§ The task
Copy exactly the lines from the start of the data below through the one that carries "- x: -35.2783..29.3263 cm", and only those.

─── Source material

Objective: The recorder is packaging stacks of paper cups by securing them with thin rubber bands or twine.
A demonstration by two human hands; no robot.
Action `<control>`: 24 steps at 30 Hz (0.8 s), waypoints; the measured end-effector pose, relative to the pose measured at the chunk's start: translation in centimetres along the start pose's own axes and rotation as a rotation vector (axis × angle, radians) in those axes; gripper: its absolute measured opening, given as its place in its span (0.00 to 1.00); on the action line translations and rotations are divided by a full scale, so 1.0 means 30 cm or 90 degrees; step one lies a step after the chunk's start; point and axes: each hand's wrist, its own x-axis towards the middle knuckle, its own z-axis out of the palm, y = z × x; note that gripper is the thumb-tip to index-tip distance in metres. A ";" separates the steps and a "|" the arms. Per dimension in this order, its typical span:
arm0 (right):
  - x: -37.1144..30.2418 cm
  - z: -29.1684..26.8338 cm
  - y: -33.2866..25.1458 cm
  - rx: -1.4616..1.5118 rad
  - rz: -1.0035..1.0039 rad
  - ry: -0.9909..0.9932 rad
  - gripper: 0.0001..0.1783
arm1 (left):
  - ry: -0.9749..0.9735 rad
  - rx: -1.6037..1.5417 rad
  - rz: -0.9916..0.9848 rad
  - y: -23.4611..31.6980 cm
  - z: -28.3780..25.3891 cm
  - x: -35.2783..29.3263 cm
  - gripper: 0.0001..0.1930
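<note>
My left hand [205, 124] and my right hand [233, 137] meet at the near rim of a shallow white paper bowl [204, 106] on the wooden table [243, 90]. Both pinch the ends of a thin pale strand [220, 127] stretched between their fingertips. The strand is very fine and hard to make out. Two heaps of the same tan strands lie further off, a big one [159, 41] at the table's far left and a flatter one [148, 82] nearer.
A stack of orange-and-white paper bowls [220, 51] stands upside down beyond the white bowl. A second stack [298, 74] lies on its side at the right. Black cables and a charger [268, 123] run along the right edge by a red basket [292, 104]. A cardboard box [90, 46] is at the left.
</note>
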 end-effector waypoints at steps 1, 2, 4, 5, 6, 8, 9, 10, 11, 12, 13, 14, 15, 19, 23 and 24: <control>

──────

§ Task output
Objective: The recorder is packaging stacks of paper cups by securing them with thin rubber bands or twine.
A demonstration by two human hands; no robot.
Action `<control>`: 24 steps at 30 Hz (0.8 s), waypoints; the measured end-effector pose, relative to the pose measured at the chunk's start: translation in centimetres along the start pose's own axes and rotation as a rotation vector (axis × angle, radians) in those axes; gripper: its absolute measured opening, given as its place in its span (0.00 to 1.00); on the action line translations and rotations are divided by a full scale, so 1.0 means 30 cm or 90 degrees; step one lies a step after the chunk's start; point and axes: each hand's wrist, its own x-axis towards the middle knuckle, its own z-axis out of the palm, y = z × x; note that gripper is the thumb-tip to index-tip distance in metres. A ";" separates the steps and a "|" the arms. Per dimension in this order, its typical span:
arm0 (right):
  - x: -37.1144..30.2418 cm
  - z: -29.1684..26.8338 cm
  - y: -33.2866..25.1458 cm
  - rx: -1.4616..1.5118 rad
  - rz: -1.0035..1.0039 rad
  - ry: -0.9909..0.9932 rad
  - gripper: 0.0001..0.1783
arm1 (left):
  - ry: -0.9749..0.9735 rad
  - rx: -1.6037..1.5417 rad
  - rz: -0.9916..0.9848 rad
  - y: -23.4611..31.6980 cm
  - z: -28.3780..25.3891 cm
  - x: -35.2783..29.3263 cm

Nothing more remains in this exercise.